Maria Nicolau: El queso, el ingrediente secreto del amor | Gastronomía: recetas, restaurantes y bebidas | EL PAÍS
Mi amor no tiene un gran conocimiento sobre quesos. Cuando lo conocí, hace ya varios años, su perspectiva sobre el mundo del queso se resumía, según él, en tres amplias categorías: los tranchetes, el manchego y los restantes. “Los Restantes” no eran de su agrado. Eran malolientes, blandos, enmohecidos y repugnantes. Demasiado intensos para su gusto. No es que los hubiera probado —ni todos, ni siquiera algunos— para llegar a esa conclusión. Su rechazo hacia los “Restantes Quesos” era absolutamente contundente, pero no derivado de ninguna experiencia previa; su postura era tan firme que no necesitaba ninguna confirmación empírica que avalara su convencimiento.
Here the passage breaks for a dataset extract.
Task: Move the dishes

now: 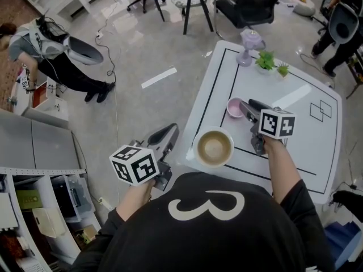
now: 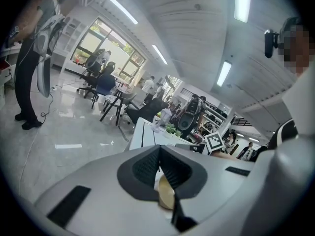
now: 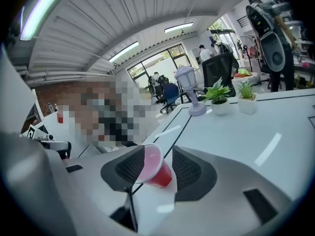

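A pink cup (image 1: pixel 233 107) stands on the white table (image 1: pixel 300 146), inside the black line. My right gripper (image 1: pixel 244 106) reaches it from the right. In the right gripper view the cup (image 3: pixel 156 168) sits between the spread pads of that gripper (image 3: pixel 158 152); the right pad stands clear of it, so the gripper is open. A tan bowl (image 1: pixel 214 147) rests at the table's near left corner. My left gripper (image 1: pixel 169 132) hovers off the table's left edge, just left of the bowl. Its pads meet at the tips, shut and empty (image 2: pixel 158 155); the bowl (image 2: pixel 166 196) shows beyond them.
Two small potted plants (image 1: pixel 265 60) (image 1: pixel 282 68) and a pale purple lamp (image 1: pixel 250 43) stand at the table's far end. Office chairs (image 1: pixel 249 4) sit beyond it. A person (image 1: pixel 51 50) bends over at far left. Shelves (image 1: pixel 34 208) fill the lower left.
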`<state>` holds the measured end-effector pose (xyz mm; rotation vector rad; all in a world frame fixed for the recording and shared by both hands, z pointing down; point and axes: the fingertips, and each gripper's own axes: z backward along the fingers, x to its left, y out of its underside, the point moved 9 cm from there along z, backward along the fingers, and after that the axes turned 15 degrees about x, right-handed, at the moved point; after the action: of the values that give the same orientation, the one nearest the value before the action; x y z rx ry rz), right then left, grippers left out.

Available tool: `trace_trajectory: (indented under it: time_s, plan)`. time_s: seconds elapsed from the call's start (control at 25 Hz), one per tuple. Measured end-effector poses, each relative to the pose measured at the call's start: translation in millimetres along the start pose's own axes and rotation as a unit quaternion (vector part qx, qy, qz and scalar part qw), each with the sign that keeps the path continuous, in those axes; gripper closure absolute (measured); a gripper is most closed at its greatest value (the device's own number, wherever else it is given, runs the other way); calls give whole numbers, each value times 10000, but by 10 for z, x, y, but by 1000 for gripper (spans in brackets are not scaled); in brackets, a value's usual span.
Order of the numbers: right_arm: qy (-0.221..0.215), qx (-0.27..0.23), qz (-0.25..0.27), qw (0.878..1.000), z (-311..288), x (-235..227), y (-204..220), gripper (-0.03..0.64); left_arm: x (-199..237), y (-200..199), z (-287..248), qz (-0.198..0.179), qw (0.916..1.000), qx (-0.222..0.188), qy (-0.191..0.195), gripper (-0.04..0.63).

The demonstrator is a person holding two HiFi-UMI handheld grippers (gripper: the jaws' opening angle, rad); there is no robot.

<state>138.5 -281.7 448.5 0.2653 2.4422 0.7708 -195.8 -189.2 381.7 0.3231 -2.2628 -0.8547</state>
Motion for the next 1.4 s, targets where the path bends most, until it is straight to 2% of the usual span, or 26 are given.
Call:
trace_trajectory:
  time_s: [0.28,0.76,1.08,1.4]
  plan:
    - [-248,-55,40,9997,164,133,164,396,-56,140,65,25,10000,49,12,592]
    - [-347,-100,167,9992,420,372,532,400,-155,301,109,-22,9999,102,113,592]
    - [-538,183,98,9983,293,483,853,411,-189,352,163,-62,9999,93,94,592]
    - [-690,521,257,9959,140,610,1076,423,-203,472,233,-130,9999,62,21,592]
Para él, todos los quesos, considerados en su conjunto, apestaban. Y así de claro. En mi hogar y en mi entorno, cuando era pequeña, se utilizaban términos similares para referirse al queso. De hecho, estoy segura de que muchas personas todavía viven hoy ancladas en esa misma cosmovisión.
Pero para mí, un día con queso es, de forma clara, diáfana y sin fisuras, un día mejor, y he vivido siempre con tres o cuatro tipos de queso bueno en la nevera, listos para elevar cualquier salsa a las alturas, transformarse en cena acompañados de pan tostado, o para funcionar como aperitivo, resopón o golosina, en una escapada furtiva al frigorífico.
Cuando me instalé en casa de mi novio, para emprender la aventura de la convivencia, hoy hace ya unos años, me llevé a mis quesos conmigo. Al verme meterlos en la nevera, me regaló una mueca de asco. “Yo ya amaba los quesos antes de saber que tú existías”, advertí. “He vivido cuarenta años sin ti, pero nunca sin ellos. Tenlo presente antes de soltar lo que sea que estés a punto de decir”. Calló. “¡Toma! ¡Prueba este! ¡Es alucinante!”, le achuché.